Право, касающееся завещаний, по большей части сформулировано в особых статутах, часто называемых «статуты завещаний»; они оговаривают ту форму, которую должно иметь завещание, чтобы считаться юридически действительным: сколько и какие свидетели должны его подписать, каким должно быть умственное состояние завещателя, как действительное завещание, однажды оформленное, может быть отозвано или изменено завещателем, и т. д. Нью-Йоркский статут завещаний, как и большинство действовавших в то время, не говорил ничего определенного о том, может ли некто, названный в завещании, наследовать согласно ему, если он убил завещателя. Адвокат Элмера утверждал, что поскольку завещание не нарушает никаких явных положений статута, то оно действительно, и поскольку Элмер назван в действительном завещании, то он и должен унаследовать. Он сказал, что если суд примет сторону Гонерильи и Реганы, то изменит завещание и подменит закон своими собственными моральными убеждениями. Все судьи высшего суда Нью-Йорка были согласны с тем, что их решение должно соответствовать закону. Никто не отрицал того, что если статут завещаний, правильно понимаемый, дает наследство Элмеру, то они должны приказать передать его ему. Никто не сказал, что в этом случае закон должен быть изменен в интересах справедливости. Они разошлись во мнениях относительно того, каким должен быть правильный исход этого дела, но их разногласия – так, по крайней мере, кажется, когда читаешь их мнения, – касались того, каков на самом деле закон, чего требует статут, будучи правильно прочитан.
Как могут люди, перед которыми лежит текст статута, расходиться во мнениях о том, что он на самом деле значит, о том, какое право им создано? Здесь мы должны провести разграничение между двумя значениями слова «статут». Оно может характеризовать определенный физический объект, документ с напечатанными словами, теми самыми словами, которые конгрессмены или члены парламента имели перед собой, когда голосовали за принятие этого документа. Но это слово может также использоваться для описания закона, созданного принятием этого документа, что бывает намного сложнее. Рассмотрим разницу между стихотворением, понимаемым как ряд слов, которые могут быть произнесены или написаны, и стихотворением, понимаемым как выражение некоей метафизической теории или точки зрения. Все литературные критики согласны, чем является стихотворение «Плавание в Византию» в первом смысле. Они согласны, что это – ряд слов, который У. Б. Йейтс обозначил в качестве такого стихотворения. Тем не менее они расходятся в вопросе о том, что это стихотворение на самом деле говорит или значит. Они расходятся в том, как сконструировать «настоящее» стихотворение, стихотворение во втором смысле, из текста, стихотворения в первом смысле.
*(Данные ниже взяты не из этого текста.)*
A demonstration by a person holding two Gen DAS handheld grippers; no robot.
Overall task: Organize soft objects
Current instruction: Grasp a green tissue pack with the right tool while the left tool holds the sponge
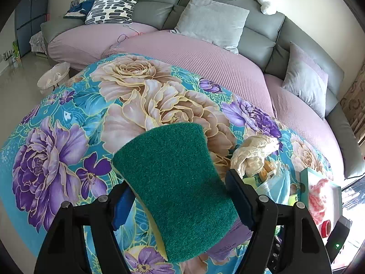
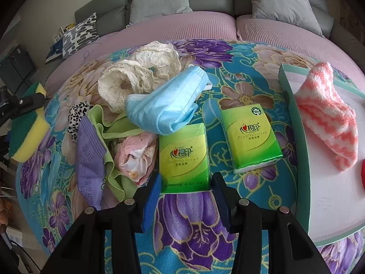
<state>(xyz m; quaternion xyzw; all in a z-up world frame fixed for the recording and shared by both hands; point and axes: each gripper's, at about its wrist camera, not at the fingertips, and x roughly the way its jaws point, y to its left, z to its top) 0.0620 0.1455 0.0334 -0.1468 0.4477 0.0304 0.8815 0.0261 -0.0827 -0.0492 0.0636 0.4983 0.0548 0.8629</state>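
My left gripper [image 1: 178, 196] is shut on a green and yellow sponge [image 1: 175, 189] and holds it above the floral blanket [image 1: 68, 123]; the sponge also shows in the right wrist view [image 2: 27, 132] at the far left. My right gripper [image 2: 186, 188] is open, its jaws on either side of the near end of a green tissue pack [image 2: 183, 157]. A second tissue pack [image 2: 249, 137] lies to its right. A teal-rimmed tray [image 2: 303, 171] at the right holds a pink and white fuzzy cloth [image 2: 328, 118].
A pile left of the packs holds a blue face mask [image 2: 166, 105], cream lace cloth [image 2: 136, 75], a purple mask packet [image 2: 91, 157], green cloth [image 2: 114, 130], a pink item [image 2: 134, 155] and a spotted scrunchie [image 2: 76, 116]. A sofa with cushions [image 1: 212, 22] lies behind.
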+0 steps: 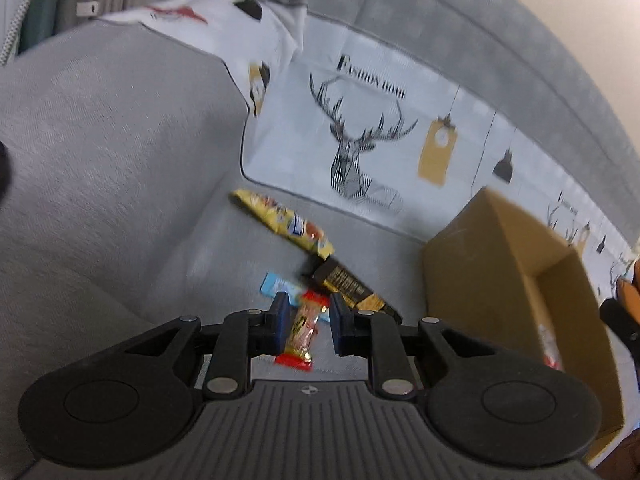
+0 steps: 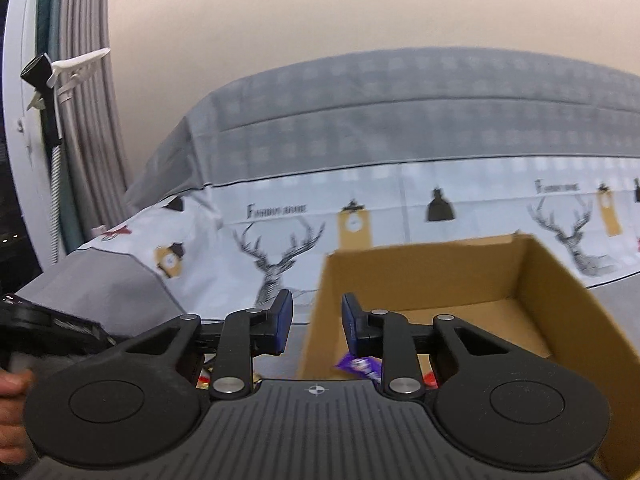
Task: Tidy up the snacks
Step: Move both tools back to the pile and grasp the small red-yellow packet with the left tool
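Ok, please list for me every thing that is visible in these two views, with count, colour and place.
sofa: one, grey, under everything
printed cover: one, white with deer, on sofa back
cardboard box: one, brown, open, on seat
yellow snack pack: one, on seat
black-and-gold bar: one, beside it
blue wrapper: one, light blue, on seat
purple wrapper: one, seemingly inside box
red snack bar: one, in left gripper
left gripper: black, blue pads, closed on bar
right gripper: black, open, empty
hand: one, right view's left edge
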The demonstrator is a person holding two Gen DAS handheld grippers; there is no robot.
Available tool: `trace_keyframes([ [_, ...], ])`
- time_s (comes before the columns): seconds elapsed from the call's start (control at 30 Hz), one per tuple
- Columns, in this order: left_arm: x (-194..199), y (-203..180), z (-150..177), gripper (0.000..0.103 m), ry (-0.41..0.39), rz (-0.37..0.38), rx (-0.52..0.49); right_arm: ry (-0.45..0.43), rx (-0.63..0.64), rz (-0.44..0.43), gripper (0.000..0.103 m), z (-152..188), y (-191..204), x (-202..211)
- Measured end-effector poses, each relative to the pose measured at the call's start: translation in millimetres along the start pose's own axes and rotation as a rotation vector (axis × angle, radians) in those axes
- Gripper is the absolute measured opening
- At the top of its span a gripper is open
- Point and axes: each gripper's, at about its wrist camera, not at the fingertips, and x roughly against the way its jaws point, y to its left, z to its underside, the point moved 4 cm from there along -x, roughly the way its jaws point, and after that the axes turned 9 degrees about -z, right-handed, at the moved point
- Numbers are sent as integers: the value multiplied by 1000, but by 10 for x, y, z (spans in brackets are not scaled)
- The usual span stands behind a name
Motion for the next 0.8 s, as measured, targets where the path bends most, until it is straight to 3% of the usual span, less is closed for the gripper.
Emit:
trace_keyframes([
  [0.2,-251,-214,137,31,35,-53,-112,38,27,-48,34,64,156,-121],
  [0.27,-318,-265,157,38,28,-67,-134,48,42,-56,36,80,185,-145],
  [0.3,-366,-297,167,47,34,-78,-149,52,48,-59,37,83,194,-152],
  [0.43,-540,-386,187,53,54,-113,-197,57,62,-67,43,79,189,-160],
  [0.73,-753,-485,244,54,90,-163,-249,75,52,-63,50,97,118,-183],
  [0.8,-771,-488,254,46,96,-172,-253,78,50,-63,51,106,111,-182],
])
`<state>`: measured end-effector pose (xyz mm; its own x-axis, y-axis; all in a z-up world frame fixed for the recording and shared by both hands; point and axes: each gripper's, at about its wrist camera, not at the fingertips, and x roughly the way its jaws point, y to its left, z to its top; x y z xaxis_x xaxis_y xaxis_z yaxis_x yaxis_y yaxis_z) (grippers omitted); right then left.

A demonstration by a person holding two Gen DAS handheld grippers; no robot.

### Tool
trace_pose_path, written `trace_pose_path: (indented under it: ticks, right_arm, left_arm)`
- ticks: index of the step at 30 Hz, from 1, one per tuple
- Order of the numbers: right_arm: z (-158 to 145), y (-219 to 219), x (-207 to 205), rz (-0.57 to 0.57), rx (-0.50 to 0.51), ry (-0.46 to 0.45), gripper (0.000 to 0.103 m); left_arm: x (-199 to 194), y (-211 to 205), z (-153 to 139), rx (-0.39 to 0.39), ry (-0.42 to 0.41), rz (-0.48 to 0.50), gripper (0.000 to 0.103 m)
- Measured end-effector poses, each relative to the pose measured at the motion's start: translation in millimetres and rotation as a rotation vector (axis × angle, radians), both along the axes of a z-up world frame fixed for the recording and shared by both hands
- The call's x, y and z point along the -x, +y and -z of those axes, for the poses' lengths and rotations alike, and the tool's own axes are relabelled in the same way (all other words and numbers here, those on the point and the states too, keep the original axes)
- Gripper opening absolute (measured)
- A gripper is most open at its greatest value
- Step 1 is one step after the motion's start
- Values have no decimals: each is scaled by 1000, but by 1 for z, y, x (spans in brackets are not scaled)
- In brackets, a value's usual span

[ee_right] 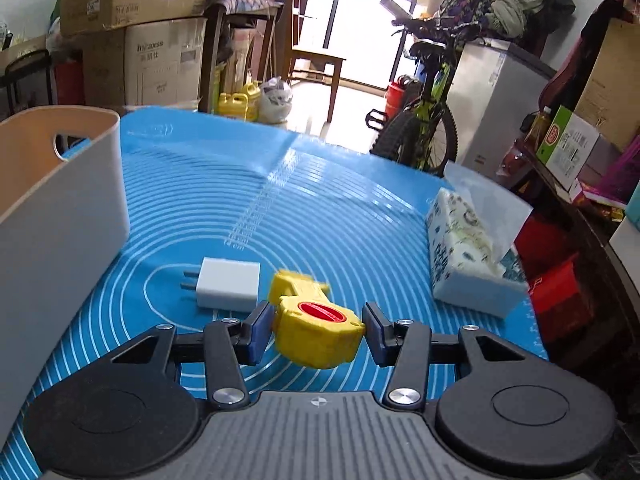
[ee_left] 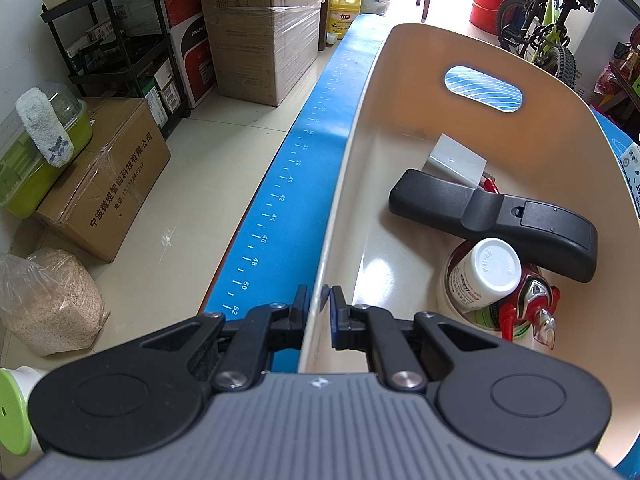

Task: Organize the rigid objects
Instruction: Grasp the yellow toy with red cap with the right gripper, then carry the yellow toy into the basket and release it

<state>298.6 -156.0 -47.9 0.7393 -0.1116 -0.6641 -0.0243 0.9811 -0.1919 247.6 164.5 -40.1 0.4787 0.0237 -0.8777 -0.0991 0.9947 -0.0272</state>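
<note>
Room: cluttered store space with pale tiled floor [ee_left: 224, 152], stacked brown cardboard boxes [ee_left: 260, 28], a black metal shelf rack [ee_left: 120, 40], a green children's bicycle [ee_right: 424, 120] and a wooden chair [ee_right: 316, 68] before a bright doorway.
Tabletop: covered by a blue silicone mat with white ruler marks and concentric rings [ee_right: 320, 208].
Bin: beige oval plastic bin with handle cut-outs [ee_left: 552, 128] stands on the mat's left side.
Bin contents: black remote control [ee_left: 496, 220], white-capped bottle [ee_left: 486, 274], red toy figure [ee_left: 528, 304], white flat piece [ee_left: 456, 160].
Tissue pack: white patterned soft pack [ee_right: 468, 252] on the mat's right.
Charger: white square plug adapter [ee_right: 228, 284] lies on the mat, just beside the yellow toy.
Right gripper [ee_right: 318, 330]: jaws clamped on a yellow plastic toy with a red disc [ee_right: 316, 328], held above the mat.
Left gripper [ee_left: 319, 312]: jaws pinched on the bin's near rim wall.
</note>
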Motion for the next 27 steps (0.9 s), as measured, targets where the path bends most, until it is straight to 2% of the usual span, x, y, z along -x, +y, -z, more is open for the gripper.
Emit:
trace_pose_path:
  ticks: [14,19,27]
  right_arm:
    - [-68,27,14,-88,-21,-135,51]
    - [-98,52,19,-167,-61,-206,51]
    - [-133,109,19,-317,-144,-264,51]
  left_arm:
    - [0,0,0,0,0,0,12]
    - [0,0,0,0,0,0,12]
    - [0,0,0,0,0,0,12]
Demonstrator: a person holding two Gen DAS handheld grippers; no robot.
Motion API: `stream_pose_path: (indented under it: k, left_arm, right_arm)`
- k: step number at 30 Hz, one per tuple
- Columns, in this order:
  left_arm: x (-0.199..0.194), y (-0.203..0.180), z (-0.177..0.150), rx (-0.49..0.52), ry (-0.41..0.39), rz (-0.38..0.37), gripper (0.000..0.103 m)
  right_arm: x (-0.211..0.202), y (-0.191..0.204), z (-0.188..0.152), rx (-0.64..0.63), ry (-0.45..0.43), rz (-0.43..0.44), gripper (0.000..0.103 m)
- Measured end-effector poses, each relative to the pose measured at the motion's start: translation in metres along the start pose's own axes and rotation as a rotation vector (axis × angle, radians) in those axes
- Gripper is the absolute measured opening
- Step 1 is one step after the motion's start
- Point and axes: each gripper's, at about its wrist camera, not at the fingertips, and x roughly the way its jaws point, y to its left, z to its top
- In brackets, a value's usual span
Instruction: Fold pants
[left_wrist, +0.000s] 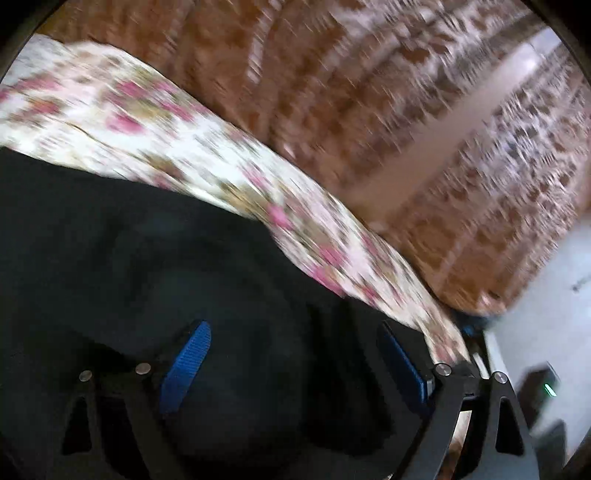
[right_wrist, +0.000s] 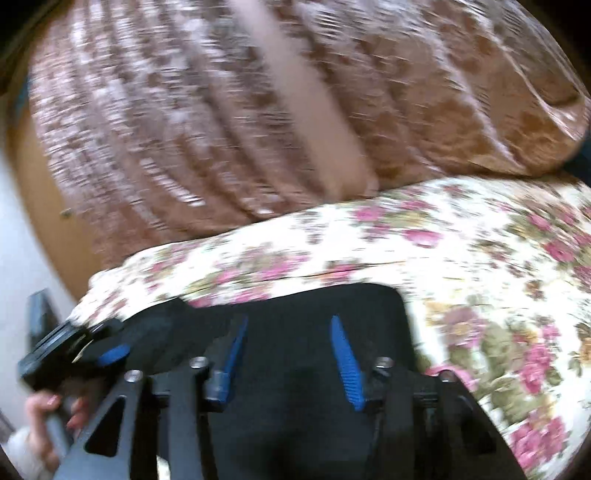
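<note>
Flowery bed sheet (right_wrist: 424, 236) under black pants (right_wrist: 295, 424). Left gripper (left_wrist: 295, 362) wide open over pants, holding nothing. Right gripper (right_wrist: 288, 354) partly open, nothing pinched. Looks between folds. Next: pick an edge, close gently, bring it across.

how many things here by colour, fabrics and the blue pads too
black: 1, the pants
floral pink on white: 1, the sheet under them
brown patterned: 1, the blanket behind
blue: 4 pads, two on the left hand-held gripper, two on the right hand-held gripper
total: 7
</note>
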Motion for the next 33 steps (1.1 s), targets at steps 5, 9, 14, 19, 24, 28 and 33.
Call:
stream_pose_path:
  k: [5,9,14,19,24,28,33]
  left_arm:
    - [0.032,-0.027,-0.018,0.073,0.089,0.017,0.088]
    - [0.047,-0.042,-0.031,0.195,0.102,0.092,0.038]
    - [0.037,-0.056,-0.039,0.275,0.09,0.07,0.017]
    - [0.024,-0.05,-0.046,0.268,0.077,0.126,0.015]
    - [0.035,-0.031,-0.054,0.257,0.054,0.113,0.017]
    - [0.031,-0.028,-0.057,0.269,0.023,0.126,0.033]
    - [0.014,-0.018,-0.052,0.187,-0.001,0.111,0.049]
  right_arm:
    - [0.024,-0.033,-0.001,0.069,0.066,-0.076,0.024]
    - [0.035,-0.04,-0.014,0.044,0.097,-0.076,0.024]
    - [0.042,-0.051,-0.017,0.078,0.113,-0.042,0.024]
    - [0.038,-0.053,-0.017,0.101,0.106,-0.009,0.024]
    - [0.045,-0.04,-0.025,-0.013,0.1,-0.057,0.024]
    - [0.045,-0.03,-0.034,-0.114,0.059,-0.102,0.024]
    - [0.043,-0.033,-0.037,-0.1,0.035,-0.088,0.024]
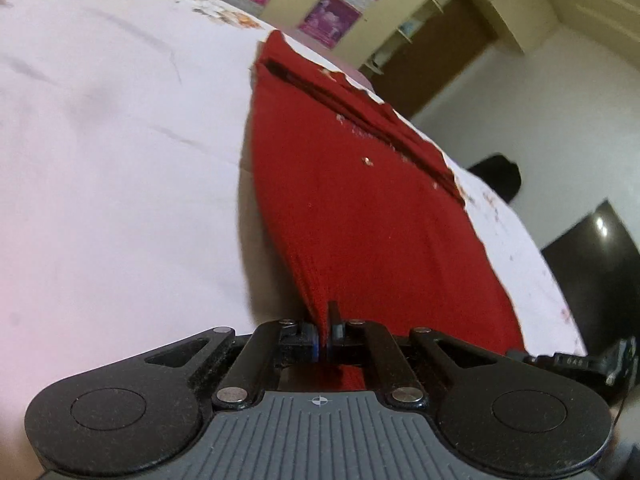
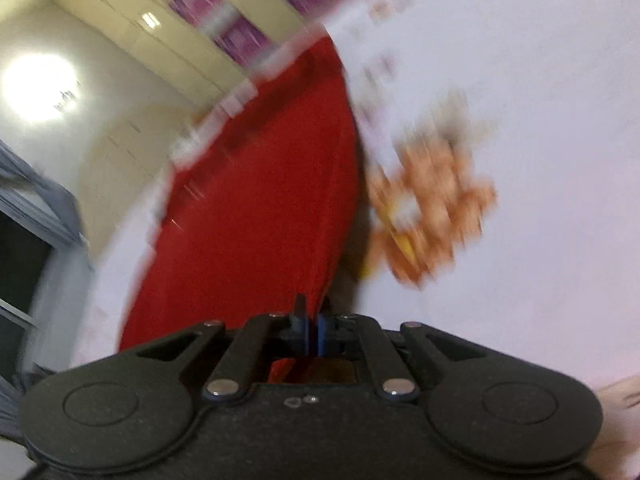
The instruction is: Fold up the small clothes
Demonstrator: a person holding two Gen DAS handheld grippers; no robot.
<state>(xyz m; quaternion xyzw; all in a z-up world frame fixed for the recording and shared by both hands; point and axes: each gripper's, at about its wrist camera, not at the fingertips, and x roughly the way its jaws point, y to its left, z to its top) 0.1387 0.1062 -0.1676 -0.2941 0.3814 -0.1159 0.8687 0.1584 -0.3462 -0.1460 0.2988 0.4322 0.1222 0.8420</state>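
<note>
A small red garment (image 1: 360, 200) lies on a white bedsheet (image 1: 120, 160), stretched away from me with a dark fold line along its far side. My left gripper (image 1: 325, 340) is shut on its near edge, which lifts off the sheet. In the right wrist view the same red garment (image 2: 260, 208) runs up the middle, blurred. My right gripper (image 2: 310, 334) is shut on another part of its near edge.
The sheet (image 2: 540, 160) carries an orange flower print (image 2: 432, 208). Cream cupboards with purple posters (image 1: 332, 16) stand behind the bed. A dark doorway (image 1: 432, 64) and a black object (image 1: 500, 176) lie beyond the bed's edge. A window (image 2: 20, 264) is at left.
</note>
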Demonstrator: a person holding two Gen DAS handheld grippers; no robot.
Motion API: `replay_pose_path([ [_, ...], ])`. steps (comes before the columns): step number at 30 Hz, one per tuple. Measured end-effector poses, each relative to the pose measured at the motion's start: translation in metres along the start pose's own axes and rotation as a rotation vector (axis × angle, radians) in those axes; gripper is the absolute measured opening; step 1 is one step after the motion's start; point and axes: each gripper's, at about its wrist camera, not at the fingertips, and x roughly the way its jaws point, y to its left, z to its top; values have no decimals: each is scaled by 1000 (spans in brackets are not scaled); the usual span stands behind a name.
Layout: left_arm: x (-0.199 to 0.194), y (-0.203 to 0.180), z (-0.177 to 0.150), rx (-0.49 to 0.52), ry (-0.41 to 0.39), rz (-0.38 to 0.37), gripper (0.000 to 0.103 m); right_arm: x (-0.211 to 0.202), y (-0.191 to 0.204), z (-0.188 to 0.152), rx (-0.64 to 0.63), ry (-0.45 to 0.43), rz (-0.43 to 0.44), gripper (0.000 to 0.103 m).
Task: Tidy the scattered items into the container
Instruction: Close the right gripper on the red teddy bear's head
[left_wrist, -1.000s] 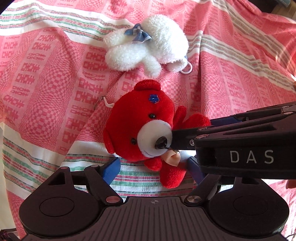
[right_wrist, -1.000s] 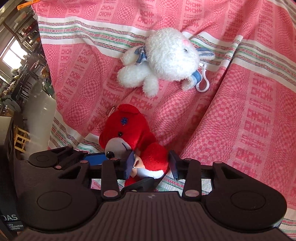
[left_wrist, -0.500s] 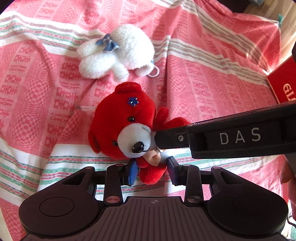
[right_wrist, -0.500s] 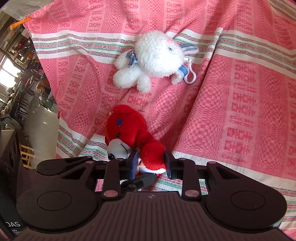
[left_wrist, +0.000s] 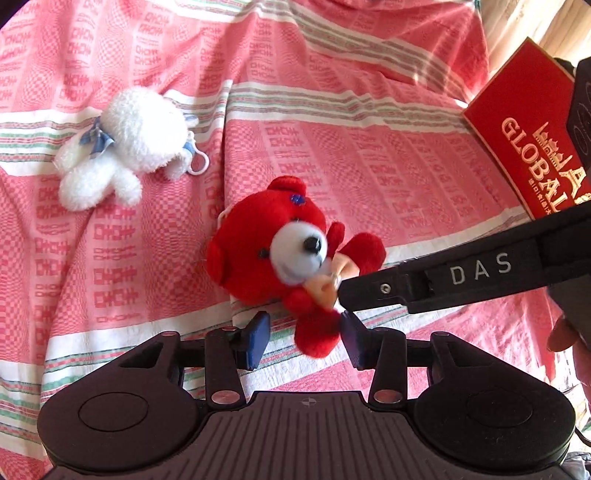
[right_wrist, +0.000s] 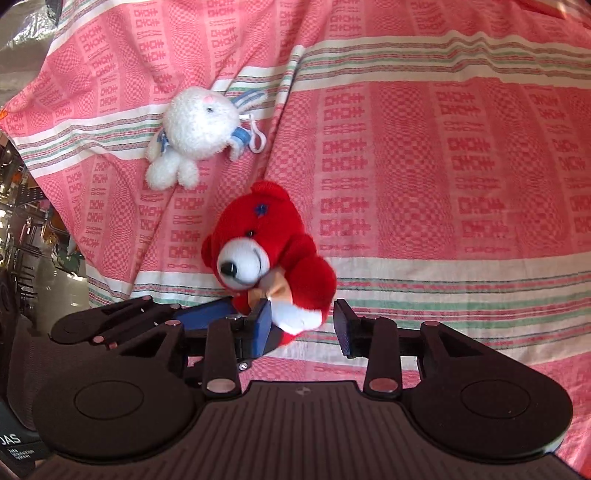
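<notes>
A red plush bear (left_wrist: 273, 251) with a white snout lies blurred on the pink cloth, just ahead of both grippers. My left gripper (left_wrist: 304, 336) has its jaws opening; the bear's leg sits between them, against the right pad only. The right gripper's finger (left_wrist: 373, 290) reaches in from the right and touches the bear's bow. In the right wrist view the bear (right_wrist: 266, 236) leans on the left pad of my right gripper (right_wrist: 301, 328), whose jaws are also opening, clear of it on the right. A red container box (left_wrist: 524, 140) stands at the upper right.
A white plush rabbit (left_wrist: 125, 147) (right_wrist: 199, 125) with a keyring clip lies further back on the left. The pink striped cloth (left_wrist: 369, 166) is creased into folds. Its left edge drops off toward a cluttered room (right_wrist: 37, 229). A person's fingertips (left_wrist: 565, 328) show at the right edge.
Both grippers and the bear have shifted right across the cloth, toward the red box, which now shows much more. Both jaws narrowed around the bear, then widened. The rabbit stays behind.
</notes>
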Motion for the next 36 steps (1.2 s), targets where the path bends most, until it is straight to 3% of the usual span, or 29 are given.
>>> replay_pose_path([
  [5, 2, 4, -3, -12, 3, -2, 63, -5, -17, -12, 23, -22, -34, 46],
  [14, 8, 2, 6, -3, 22, -11, 66, -23, -26, 3, 45, -120, 33, 46],
  [15, 12, 2, 6, 2, 31, -9, 64, -22, -23, 8, 35, -129, 40, 46],
  [16, 15, 3, 5, 0, 38, -6, 52, -21, -21, 11, 23, -134, 40, 46],
  [18, 19, 7, 3, -25, 48, -21, 47, -17, -16, 18, -7, -138, 41, 46],
  [21, 19, 9, 1, -34, 39, -26, 47, -11, -14, 22, -24, -126, 71, 48],
  [22, 19, 10, 2, -34, 39, -26, 47, -8, -13, 23, -25, -119, 82, 55],
  [28, 19, 9, 3, -46, 40, -27, 49, 5, 4, 37, -93, -115, 103, 70],
  [36, 18, 5, 3, -50, 42, -14, 52, 47, 10, 48, -123, -2, 167, 69],
])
Очень сходным образом судьям, перед которыми лежит статут, нужно сконструировать «настоящий» статут – утверждение о том, какую разницу этот статут вносит в юридические права различных людей, – из текста свода законов. Так же как литературным критикам нужна рабочая теория (или, по крайней мере, способ интерпретации) для того, чтобы создать поэму, лежащую «за текстом», судьям необходимо что-то вроде теории законодательства, чтобы делать это для статутов. Такой подход может показаться очевидным, когда слова в книге статута страдают каким-то семантическим дефектом, например когда они туманны или неоднозначны. Но теория законодательства также необходима тогда, когда эти слова безупречны с языковой точки зрения. Слова в статуте завещаний, который фигурировал в деле Элмера, не были ни туманны, ни неоднозначны. Судьи разошлись во мнениях о значении этих слов для юридических прав Элмера, Гонерильи, Реганы, потому что они были не согласны относительно того, как создать настоящий статут в особых обстоятельствах этого дела.
Особое мнение, написанное судьей Греем, выступало в пользу теории законодательства, более популярной тогда, чем сейчас. Ее иногда называют теорией «буквальной» интерпретации, хотя это не особенно проясняющее описание. Она предлагает, чтобы словам статута придавалось то, что мы могли бы назвать аконтекстуальным значением, то есть значением, которое мы придали бы им, если бы не имели особой информации о контексте их использования или намерениях их автора. Этот метод интерпретации требует, чтобы никакие зависящие от контекста и невысказанные оговорки не вносились в общий язык, так что судья Грей настаивал на том, что настоящий статут, истолкованный должным образом, не содержит никаких исключений для убийц. Он голосовал за Элмера.